> **Exercise objective**
Please output the section of the listing below that opens with the line containing "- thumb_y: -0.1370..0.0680" and closes with the line containing "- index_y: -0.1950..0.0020", exactly and with nothing else.

_____

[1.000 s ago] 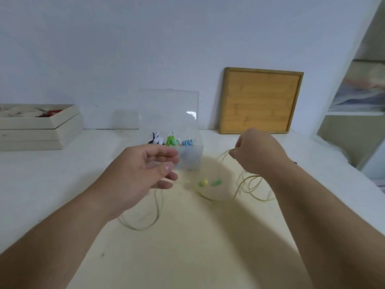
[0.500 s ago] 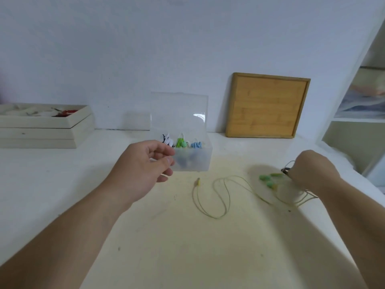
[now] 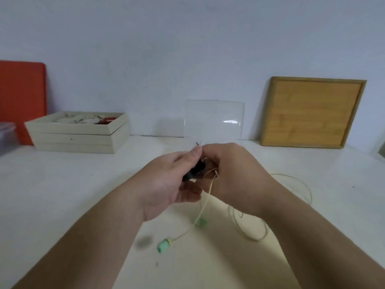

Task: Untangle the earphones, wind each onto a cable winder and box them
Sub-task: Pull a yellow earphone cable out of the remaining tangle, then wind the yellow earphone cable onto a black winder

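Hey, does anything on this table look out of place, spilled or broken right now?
Nothing spilled or broken. Only a dark smudge or shadow marks the table beside the green earbud, and the earphone cable sprawls in loose loops at the right.

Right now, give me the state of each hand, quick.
Left hand: closed, gripping the black cable winder.
Right hand: closed, pinching the earphone cable next to the winder.
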`<state>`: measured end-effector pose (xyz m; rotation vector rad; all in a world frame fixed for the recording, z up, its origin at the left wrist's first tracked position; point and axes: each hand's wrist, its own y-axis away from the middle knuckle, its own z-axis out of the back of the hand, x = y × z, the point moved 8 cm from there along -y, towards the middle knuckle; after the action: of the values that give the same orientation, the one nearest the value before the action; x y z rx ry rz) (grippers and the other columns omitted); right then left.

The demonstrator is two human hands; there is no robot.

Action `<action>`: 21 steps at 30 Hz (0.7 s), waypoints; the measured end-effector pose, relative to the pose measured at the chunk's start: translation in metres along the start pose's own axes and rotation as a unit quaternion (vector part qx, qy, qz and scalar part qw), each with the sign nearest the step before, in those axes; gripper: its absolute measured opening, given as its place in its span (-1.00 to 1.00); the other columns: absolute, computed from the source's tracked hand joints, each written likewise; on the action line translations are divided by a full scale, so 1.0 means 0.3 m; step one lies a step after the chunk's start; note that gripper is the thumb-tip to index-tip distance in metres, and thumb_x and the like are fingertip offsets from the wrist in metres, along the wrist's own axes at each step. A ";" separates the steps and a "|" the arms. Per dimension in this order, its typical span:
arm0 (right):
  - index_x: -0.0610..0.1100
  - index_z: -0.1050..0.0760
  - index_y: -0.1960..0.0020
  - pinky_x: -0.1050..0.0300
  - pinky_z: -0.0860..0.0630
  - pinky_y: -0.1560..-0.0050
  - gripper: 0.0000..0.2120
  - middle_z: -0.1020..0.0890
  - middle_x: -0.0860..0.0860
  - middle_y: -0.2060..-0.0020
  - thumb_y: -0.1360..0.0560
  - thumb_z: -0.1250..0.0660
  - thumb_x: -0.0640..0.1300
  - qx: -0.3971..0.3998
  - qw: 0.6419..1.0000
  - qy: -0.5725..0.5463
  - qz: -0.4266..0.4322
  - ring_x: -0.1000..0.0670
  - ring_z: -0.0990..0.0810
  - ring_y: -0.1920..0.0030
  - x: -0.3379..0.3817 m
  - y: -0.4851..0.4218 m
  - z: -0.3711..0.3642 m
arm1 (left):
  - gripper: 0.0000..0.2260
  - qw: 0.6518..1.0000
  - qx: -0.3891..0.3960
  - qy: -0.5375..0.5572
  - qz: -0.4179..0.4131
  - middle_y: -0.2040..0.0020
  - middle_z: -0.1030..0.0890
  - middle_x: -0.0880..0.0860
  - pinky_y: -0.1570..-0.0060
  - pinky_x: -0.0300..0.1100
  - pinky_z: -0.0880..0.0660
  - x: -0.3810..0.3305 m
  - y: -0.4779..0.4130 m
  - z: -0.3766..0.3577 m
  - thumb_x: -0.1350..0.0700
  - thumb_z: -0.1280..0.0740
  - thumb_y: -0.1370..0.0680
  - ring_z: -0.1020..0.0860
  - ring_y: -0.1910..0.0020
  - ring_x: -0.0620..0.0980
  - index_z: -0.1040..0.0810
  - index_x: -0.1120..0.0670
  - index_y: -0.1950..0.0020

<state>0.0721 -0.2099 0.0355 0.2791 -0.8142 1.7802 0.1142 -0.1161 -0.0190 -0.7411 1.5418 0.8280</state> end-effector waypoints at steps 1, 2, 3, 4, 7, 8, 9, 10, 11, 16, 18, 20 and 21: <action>0.02 -0.60 -0.02 0.08 -0.60 0.16 -0.75 -0.67 0.11 0.25 -0.39 -0.45 -0.21 0.007 1.000 -0.007 0.005 0.14 -0.63 0.24 0.001 0.004 -0.009 | -0.50 1.000 0.009 0.002 -0.002 0.08 -0.63 0.11 0.26 -0.16 -0.54 0.001 -0.001 -0.001 -0.15 -0.29 -0.47 -0.54 0.25 0.02 -0.58 0.20 -0.21; -0.01 -0.59 -0.07 0.07 -0.58 0.18 -0.69 -0.65 0.08 0.28 -0.37 -0.44 -0.25 0.014 1.000 -0.011 0.008 0.14 -0.60 0.28 0.002 0.012 -0.007 | -0.52 1.000 0.009 0.008 -0.004 0.08 -0.62 0.10 0.28 -0.20 -0.54 0.002 -0.003 0.001 -0.11 -0.32 -0.46 -0.54 0.26 -0.01 -0.58 0.21 -0.22; -0.04 -0.57 -0.12 0.06 -0.55 0.21 -0.62 -0.61 0.04 0.29 -0.35 -0.43 -0.30 0.023 1.000 -0.016 0.009 0.13 -0.55 0.33 -0.006 0.014 -0.006 | -0.54 1.000 0.005 0.017 -0.003 0.06 -0.62 0.11 0.29 -0.22 -0.54 0.008 -0.011 0.011 -0.06 -0.36 -0.46 -0.54 0.27 -0.03 -0.57 0.22 -0.23; -0.06 -0.54 -0.18 0.06 -0.53 0.23 -0.55 -0.59 0.01 0.28 -0.32 -0.41 -0.34 0.034 0.999 -0.020 0.002 0.14 -0.49 0.36 -0.015 0.021 -0.004 | -0.58 1.000 0.001 0.027 0.002 0.05 -0.61 0.12 0.29 -0.22 -0.55 0.016 -0.017 0.021 0.01 -0.39 -0.47 -0.53 0.26 -0.03 -0.56 0.23 -0.24; 0.17 -0.48 -0.29 0.15 -0.53 0.26 -0.33 -0.59 0.08 0.21 -0.32 -0.36 -0.39 0.066 0.997 -0.039 -0.027 0.16 -0.44 0.37 -0.049 0.055 0.004 | -0.71 0.999 -0.010 0.049 0.018 0.04 -0.65 0.17 0.22 -0.17 -0.59 0.034 -0.025 0.033 0.17 -0.39 -0.52 -0.55 0.23 0.01 -0.56 0.23 -0.22; 0.26 -0.47 -0.29 0.18 -0.54 0.26 -0.29 -0.60 0.11 0.20 -0.33 -0.33 -0.40 0.075 0.996 -0.047 -0.029 0.16 -0.46 0.36 -0.053 0.066 0.007 | -0.74 0.999 -0.020 0.046 0.020 0.03 -0.66 0.18 0.21 -0.16 -0.60 0.035 -0.025 0.036 0.16 -0.38 -0.54 -0.56 0.24 0.01 -0.58 0.22 -0.20; 0.33 -0.47 -0.25 0.20 -0.55 0.25 -0.28 -0.62 0.13 0.20 -0.35 -0.30 -0.41 0.079 0.995 -0.051 -0.029 0.15 -0.50 0.35 -0.056 0.073 0.016 | -0.77 0.998 -0.032 0.045 0.021 0.02 -0.68 0.19 0.19 -0.16 -0.61 0.036 -0.026 0.039 0.13 -0.35 -0.57 -0.56 0.24 0.01 -0.59 0.20 -0.19; 0.37 -0.49 -0.18 0.22 -0.55 0.23 -0.30 -0.63 0.14 0.20 -0.36 -0.27 -0.41 0.077 0.995 -0.046 -0.033 0.14 -0.54 0.32 -0.064 0.077 0.027 | -0.77 0.997 -0.043 0.051 0.022 0.02 -0.69 0.21 0.19 -0.15 -0.61 0.039 -0.026 0.042 0.10 -0.31 -0.60 -0.55 0.25 0.01 -0.60 0.20 -0.18; 0.36 -0.51 -0.11 0.25 -0.55 0.21 -0.35 -0.65 0.15 0.20 -0.37 -0.27 -0.39 0.069 0.996 -0.032 -0.046 0.14 -0.57 0.29 -0.077 0.078 0.037 | -0.75 0.996 -0.055 0.064 0.026 0.01 -0.70 0.22 0.21 -0.15 -0.60 0.042 -0.027 0.045 0.07 -0.26 -0.64 -0.55 0.26 0.01 -0.59 0.20 -0.18; 0.13 -0.63 0.11 0.46 -0.47 0.27 -0.77 -0.65 0.22 0.31 -0.43 -0.36 -0.21 0.034 0.987 0.077 -0.138 0.30 -0.60 0.25 -0.126 0.082 0.042 | -0.75 0.986 -0.115 0.113 0.051 0.09 -0.70 0.30 0.33 -0.16 -0.40 0.047 -0.026 0.060 0.11 -0.15 -0.68 -0.40 0.39 0.00 -0.55 0.23 -0.11; 0.05 -0.63 0.24 0.39 -0.50 0.33 -0.81 -0.67 0.14 0.40 -0.43 -0.38 -0.23 0.047 0.986 0.028 -0.156 0.23 -0.62 0.36 -0.130 0.086 0.037 | -0.76 0.985 -0.122 0.112 0.044 0.09 -0.70 0.30 0.31 -0.16 -0.33 0.045 -0.030 0.065 0.15 -0.15 -0.65 -0.34 0.38 -0.01 -0.56 0.25 -0.10; -0.03 -0.62 0.28 0.24 -0.58 0.30 -0.83 -0.67 0.06 0.43 -0.43 -0.37 -0.25 0.062 0.983 -0.030 -0.170 0.14 -0.63 0.42 -0.126 0.090 0.033 | -0.72 0.985 -0.114 0.125 0.038 0.05 -0.70 0.30 0.28 -0.16 -0.32 0.045 -0.031 0.061 0.16 -0.13 -0.65 -0.32 0.35 -0.01 -0.55 0.29 -0.13; -0.05 -0.62 0.28 0.18 -0.58 0.30 -0.83 -0.65 0.04 0.46 -0.44 -0.38 -0.25 0.068 0.980 -0.058 -0.176 0.10 -0.61 0.45 -0.124 0.092 0.029 | -0.71 0.983 -0.106 0.143 0.036 0.04 -0.70 0.30 0.26 -0.17 -0.35 0.045 -0.031 0.052 0.16 -0.12 -0.66 -0.34 0.34 -0.01 -0.54 0.30 -0.15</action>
<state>0.0590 -0.2476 0.0106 0.5851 -0.6767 1.4962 0.1289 -0.1082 -0.0345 -0.9985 1.7607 0.9824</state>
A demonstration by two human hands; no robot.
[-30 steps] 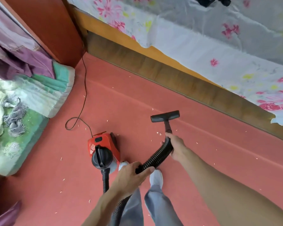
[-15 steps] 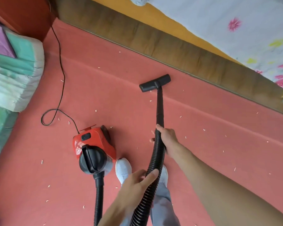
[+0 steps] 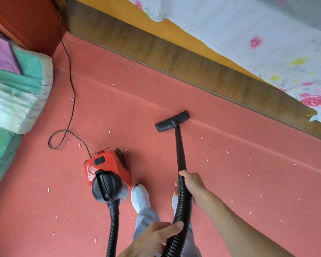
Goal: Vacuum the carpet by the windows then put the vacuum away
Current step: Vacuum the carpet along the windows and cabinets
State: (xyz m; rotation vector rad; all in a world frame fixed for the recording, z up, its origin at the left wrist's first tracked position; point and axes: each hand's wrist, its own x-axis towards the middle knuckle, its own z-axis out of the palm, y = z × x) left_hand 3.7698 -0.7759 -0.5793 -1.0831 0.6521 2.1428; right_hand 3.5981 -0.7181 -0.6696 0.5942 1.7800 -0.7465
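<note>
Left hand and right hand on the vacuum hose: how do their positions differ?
The right hand grips the top of the ribbed hose, just below the rigid wand; the left hand holds the hose lower. The right hand is level with the white shoes; the left is nearer the camera. Both curl round the same black hose.

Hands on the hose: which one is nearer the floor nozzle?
The right hand, gripping where the ribbed hose meets the rigid wand. The left hand holds the hose farther back, at the frame's bottom edge.

The hose (image 3: 183, 201) leaves the bottom edge, its loop unseen.
</note>
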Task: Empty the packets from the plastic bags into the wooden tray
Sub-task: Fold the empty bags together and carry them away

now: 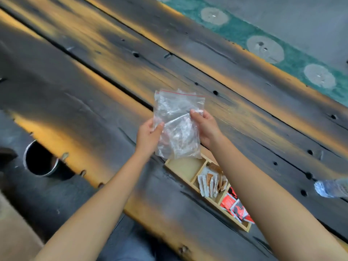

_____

> **Result of the exercise**
  - thumb_y: -0.1370..0.0680
  - ring_z: -0.1020..0.0860
  - ring_y: -0.1910..0.0020
  - ring_x: -0.0620..0.0980
  - index_z: -0.1040..0.0810
  - index_x: -0.1120..0.0670
  - index_y: -0.1950..0.0020

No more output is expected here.